Go through the lines below and repeat each one exactly, skipping pictures.

================================

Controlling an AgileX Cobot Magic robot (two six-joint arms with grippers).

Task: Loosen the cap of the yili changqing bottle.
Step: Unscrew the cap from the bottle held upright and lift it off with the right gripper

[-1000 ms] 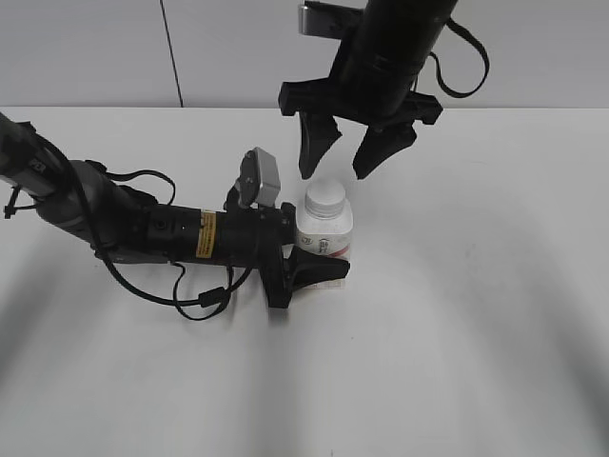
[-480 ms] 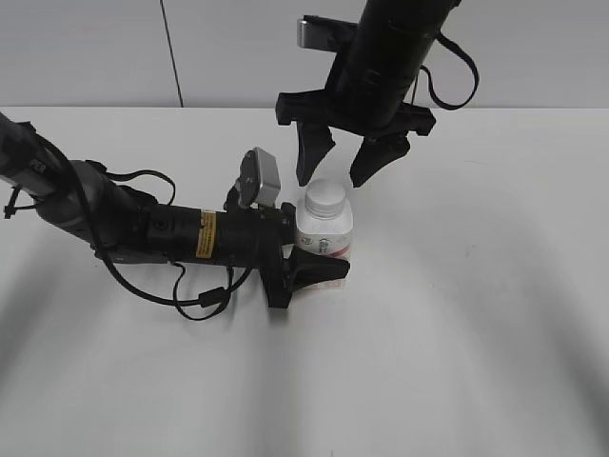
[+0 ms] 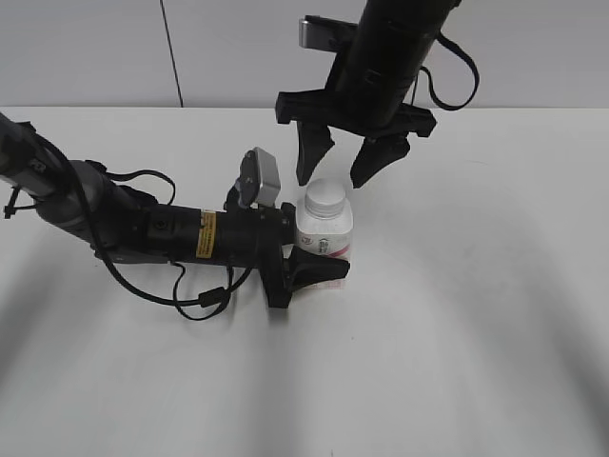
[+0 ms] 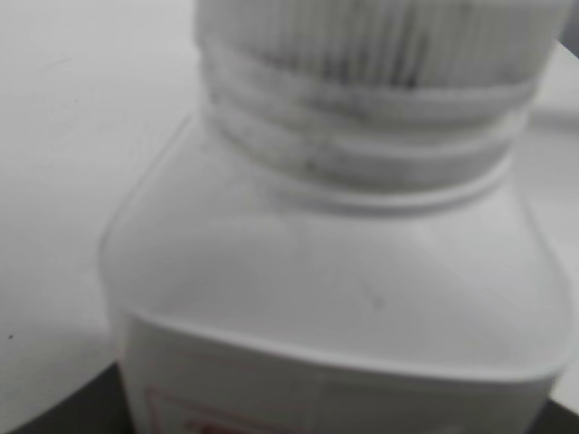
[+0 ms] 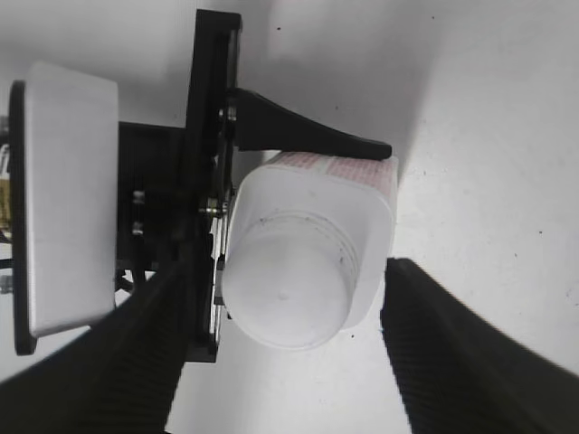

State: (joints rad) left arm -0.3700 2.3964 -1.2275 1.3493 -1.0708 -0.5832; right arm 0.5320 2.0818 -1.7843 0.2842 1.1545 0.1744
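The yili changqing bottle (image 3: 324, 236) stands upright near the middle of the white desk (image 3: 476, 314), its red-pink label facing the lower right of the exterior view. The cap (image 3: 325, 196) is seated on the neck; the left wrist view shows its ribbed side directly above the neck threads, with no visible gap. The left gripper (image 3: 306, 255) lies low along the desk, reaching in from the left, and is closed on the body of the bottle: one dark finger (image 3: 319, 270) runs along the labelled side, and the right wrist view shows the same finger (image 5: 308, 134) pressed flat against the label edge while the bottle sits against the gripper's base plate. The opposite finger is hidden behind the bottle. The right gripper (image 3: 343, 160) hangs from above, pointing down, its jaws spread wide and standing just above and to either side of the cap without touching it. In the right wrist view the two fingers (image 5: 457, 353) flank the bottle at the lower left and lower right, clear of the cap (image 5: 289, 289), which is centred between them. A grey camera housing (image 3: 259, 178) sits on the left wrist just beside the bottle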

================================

**Exercise response:**
Controlling an AgileX Cobot Magic robot (two six-joint arms with grippers).

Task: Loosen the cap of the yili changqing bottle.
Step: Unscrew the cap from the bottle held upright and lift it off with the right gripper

[-1000 ms] 
[-480 ms] 
[+0 ms] 
[+0 ms] 
[+0 ms] 

State: (joints rad) left arm -0.3700 2.3964 -1.2275 1.3493 -1.0708 -0.5832; right arm 0.5320 2.0818 -1.7843 0.2842 1.1545 0.1744
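The yili changqing bottle (image 3: 324, 236) stands upright near the middle of the white desk (image 3: 476, 314), its red-pink label facing the lower right of the exterior view. The cap (image 3: 325, 196) is seated on the neck; the left wrist view shows its ribbed side directly above the neck threads, with no visible gap. The left gripper (image 3: 306, 255) lies low along the desk, reaching in from the left, and is closed on the body of the bottle: one dark finger (image 3: 319, 270) runs along the labelled side, and the right wrist view shows the same finger (image 5: 308, 134) pressed flat against the label edge while the bottle sits against the gripper's base plate. The opposite finger is hidden behind the bottle. The right gripper (image 3: 343, 160) hangs from above, pointing down, its jaws spread wide and standing just above and to either side of the cap without touching it. In the right wrist view the two fingers (image 5: 457, 353) flank the bottle at the lower left and lower right, clear of the cap (image 5: 289, 289), which is centred between them. A grey camera housing (image 3: 259, 178) sits on the left wrist just beside the bottle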

The exercise is complete with this answer.